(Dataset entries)
* * * * *

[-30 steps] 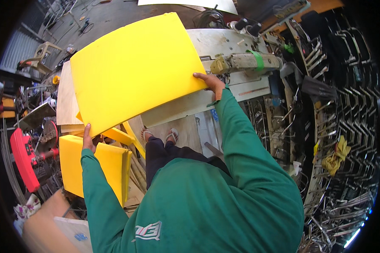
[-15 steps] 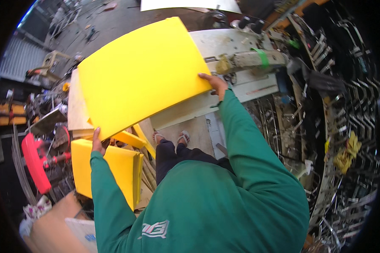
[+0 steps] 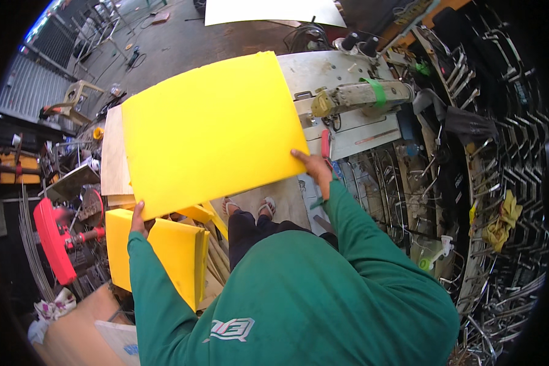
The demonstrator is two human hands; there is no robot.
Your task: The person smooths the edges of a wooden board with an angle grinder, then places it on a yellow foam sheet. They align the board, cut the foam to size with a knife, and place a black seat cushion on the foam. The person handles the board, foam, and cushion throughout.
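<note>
A large yellow foam sheet (image 3: 213, 134) is held up in front of me, partly over the sewing machine table. My left hand (image 3: 138, 221) grips its near left corner, thumb on top and fingers hidden beneath. At the near right corner my right hand (image 3: 314, 168) pinches the edge, thumb on the upper face. Below my left hand, more folded or stacked yellow foam pieces (image 3: 177, 256) stand beside my left forearm. Pale wood boards (image 3: 113, 158) show behind the sheet's left edge.
A sewing machine (image 3: 363, 97) with green tape sits on a whitish table (image 3: 323, 64). Racks of bent metal parts (image 3: 518, 165) line the right side. On the left are a red machine (image 3: 53, 241), a plastic chair (image 3: 76, 100) and clutter. A white sheet (image 3: 274, 9) lies at the far end.
Both hands have brought the foam sheet lower and nearer to me, uncovering more of the table and a red-handled item by the sewing machine.
</note>
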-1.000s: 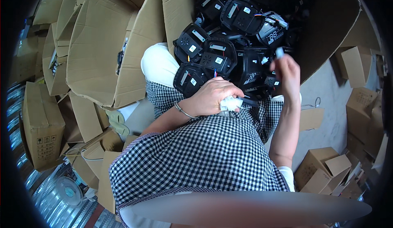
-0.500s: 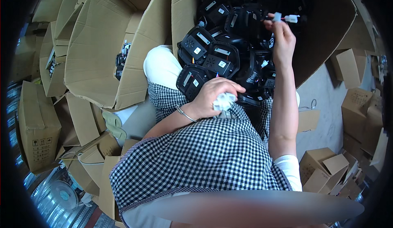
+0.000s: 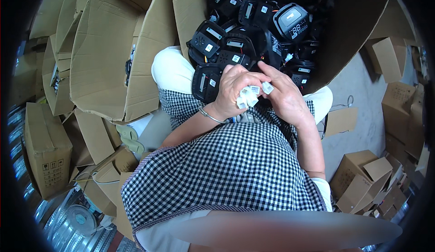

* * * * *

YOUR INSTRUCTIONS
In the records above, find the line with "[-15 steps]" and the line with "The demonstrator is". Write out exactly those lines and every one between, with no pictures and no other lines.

EXERCISE SOLUTION
[-15 steps] 
[+0 steps] 
The demonstrator is two human hands; there is no robot.

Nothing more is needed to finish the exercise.